In this paper, we focused on exposure to chemicals commonly used in personal care products during mammary gland development (birth to adulthood) and their effect on miRNA–mRNA interactions. Some challenges arose given the large number of miRNAs/genes involved and the limited sample size of our data. In order to overcome this problem, we proposed iJRF, an ensemble algorithm with small sample size requirement. The advantage of iJRF is dual. First, it is designed to borrow information across different treatment conditions so that associations shared across treatments can be detected more accurately. Second, iJRF can integrate information from existing miRNA–mRNA databases such as TargetScan.

Using our newly developed algorithm, we estimated miRNA–mRNA interaction in mammary tissues for control and chemical-exposed animals. All chemical-networks registered a loss in connectivity compared to control. In particular, DEP was the chemical registering the most dramatic loss of interaction compared to control. In fact, the total number of interactions in DEP-Net, MPB-Net and TCS-Net were respectively 44%, 84% and 52% of the total number of interactions in Control-Net.

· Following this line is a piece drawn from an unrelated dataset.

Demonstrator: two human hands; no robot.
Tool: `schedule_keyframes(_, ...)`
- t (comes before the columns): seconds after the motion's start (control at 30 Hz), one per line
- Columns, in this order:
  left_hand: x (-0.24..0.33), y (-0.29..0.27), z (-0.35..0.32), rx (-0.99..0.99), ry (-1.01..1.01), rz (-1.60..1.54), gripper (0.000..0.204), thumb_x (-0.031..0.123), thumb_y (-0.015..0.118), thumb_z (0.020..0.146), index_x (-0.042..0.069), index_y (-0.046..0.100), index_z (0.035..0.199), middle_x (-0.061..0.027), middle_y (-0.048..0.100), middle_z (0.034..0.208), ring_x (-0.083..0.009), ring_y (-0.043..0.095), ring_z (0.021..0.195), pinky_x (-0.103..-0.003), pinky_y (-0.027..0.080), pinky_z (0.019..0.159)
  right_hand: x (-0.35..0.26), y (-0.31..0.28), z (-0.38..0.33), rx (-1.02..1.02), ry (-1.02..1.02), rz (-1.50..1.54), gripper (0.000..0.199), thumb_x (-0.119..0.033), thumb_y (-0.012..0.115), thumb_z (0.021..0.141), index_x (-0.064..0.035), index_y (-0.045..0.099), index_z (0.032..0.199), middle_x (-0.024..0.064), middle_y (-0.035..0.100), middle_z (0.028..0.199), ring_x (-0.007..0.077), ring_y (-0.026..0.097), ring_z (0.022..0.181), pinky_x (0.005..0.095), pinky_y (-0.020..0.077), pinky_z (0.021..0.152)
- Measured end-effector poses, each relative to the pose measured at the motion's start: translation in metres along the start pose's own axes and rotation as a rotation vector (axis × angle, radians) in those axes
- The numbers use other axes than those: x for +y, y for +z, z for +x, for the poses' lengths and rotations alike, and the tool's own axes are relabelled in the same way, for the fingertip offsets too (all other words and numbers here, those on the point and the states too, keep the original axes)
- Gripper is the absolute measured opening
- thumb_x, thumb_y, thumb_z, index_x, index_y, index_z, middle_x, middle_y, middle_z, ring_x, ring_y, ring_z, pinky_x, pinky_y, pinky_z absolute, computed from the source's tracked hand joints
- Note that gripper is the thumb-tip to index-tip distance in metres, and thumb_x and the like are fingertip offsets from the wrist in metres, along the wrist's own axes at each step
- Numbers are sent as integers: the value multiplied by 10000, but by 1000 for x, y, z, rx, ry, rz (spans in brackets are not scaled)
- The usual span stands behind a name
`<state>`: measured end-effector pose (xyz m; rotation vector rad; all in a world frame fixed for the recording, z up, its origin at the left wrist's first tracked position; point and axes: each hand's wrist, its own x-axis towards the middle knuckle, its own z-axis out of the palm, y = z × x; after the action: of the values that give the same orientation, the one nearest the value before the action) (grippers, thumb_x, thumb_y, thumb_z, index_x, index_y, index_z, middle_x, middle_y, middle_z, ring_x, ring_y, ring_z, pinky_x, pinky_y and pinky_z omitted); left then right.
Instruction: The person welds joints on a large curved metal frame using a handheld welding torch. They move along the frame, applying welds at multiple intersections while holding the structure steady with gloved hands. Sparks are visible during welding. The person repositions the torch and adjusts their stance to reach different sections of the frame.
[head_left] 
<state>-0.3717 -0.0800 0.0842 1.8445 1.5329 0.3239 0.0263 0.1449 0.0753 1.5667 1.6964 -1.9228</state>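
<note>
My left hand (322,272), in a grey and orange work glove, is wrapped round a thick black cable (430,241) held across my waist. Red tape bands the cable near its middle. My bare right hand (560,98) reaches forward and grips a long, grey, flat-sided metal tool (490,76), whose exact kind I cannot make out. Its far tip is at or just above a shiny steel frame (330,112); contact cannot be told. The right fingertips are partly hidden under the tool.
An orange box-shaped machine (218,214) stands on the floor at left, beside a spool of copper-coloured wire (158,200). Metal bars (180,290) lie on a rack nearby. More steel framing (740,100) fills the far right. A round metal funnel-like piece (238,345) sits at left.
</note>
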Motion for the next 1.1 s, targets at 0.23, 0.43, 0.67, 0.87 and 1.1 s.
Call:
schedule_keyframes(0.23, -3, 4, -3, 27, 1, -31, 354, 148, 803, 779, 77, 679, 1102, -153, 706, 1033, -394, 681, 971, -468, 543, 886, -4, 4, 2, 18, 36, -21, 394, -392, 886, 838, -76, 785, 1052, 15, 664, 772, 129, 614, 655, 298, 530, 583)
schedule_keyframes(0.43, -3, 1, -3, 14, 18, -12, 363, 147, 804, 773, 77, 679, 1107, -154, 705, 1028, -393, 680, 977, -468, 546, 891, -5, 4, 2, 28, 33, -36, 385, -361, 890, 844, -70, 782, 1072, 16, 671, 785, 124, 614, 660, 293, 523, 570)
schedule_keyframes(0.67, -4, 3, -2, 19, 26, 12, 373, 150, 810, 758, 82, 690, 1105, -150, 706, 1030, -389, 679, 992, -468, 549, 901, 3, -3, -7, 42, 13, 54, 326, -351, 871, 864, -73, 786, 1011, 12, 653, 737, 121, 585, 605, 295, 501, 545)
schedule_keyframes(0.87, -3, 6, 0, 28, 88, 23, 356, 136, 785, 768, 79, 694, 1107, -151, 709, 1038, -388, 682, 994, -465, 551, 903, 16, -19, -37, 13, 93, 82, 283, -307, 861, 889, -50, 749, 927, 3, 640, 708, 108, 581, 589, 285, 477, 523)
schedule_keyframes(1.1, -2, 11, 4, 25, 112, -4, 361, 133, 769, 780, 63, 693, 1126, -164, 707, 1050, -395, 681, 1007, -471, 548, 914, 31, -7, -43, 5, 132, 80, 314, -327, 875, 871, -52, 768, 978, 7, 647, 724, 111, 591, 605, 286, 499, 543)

Among the leading miRNAs in Control-Net, miR-200a, miR-214 and miR-375 lost more than 90% of connectivity in DEP-Net compared to Control-Net. Messenger RNAs connected to miR-200a and miR-375 in Control-Net but not in DEP-Net were enriched in ‘Gland Morphogenesis’ and ‘Mammary Gland Development’, indicating their potential involvement in mammary gland development mechanisms. Among genes in these pathways, we found targets in breast cancer such as ERBB2, FOXA1 and SFRP1. Recent studies have investigated the role of miR-375, miR-214 and miR-200a in breast cancer. For example, Ward et al. (2013) reported a loss of miR-375 expression in tamoxifen-resistant breast cancer cells; while Madhavan et al. (2016) reported a significant association between survival in metastatic breast cancer and both miR-375 and miR-200a. The expression of miR-214 was shown to be associated with breast cancer survival (Kalniete et al., 2015) and drug sensitivity (Yu et al., 2015); while Yao et al. (2014) demonstrated the role of miR-200a in the inhibition of cell proliferation in breast cancer.

Given the dramatic loss of connectivity observed in DEP-Net, we validated the effect using cell line experiments. Specifically, we focused on miRNAs with the highest loss in connectivity: miR-375, miR-214 and miR-200a. Using MCF-7 cells, we showed that the expression levels of both miR-375 and miR-200a were significantly different between the control and DEP exposed groups. In this study, we hypothesized that chemical exposures first affect miRNA activity, which then changes the regulatory pattern among miRNAs and mRNAs. In our validation experiments, we demonstrated the effects of chemical exposure on miRNA activity. Future research is warranted to further validate the detected changing of regulatory relationships among miRNAs and mRNAs.

In this paper we examined miRNA–mRNA networks for single exposure conditions. On the other hand, humans are exposed to a mixture of different chemicals with the interaction and combination of chemicals playing a crucial role. In order to deal with such complex data, as future work, we will design a model to estimate networks which vary across exposure conditions in a dynamic way. Once chemical-induced mechanisms will be identified, their association to breast cancer phenotypes will be assessed.

Finally, the proposed algorithm can be utilized in different biological applications. As an example, eQTL analysis might be performed for different tissues simultaneously while borrowing information from existing databases. It is well known that borrowing information across tissues is crucial to detect shared eQTLs more accurately (Flutre et al., 2013) and, iJRF is a non-parametric model that can be easily implemented for such analyses.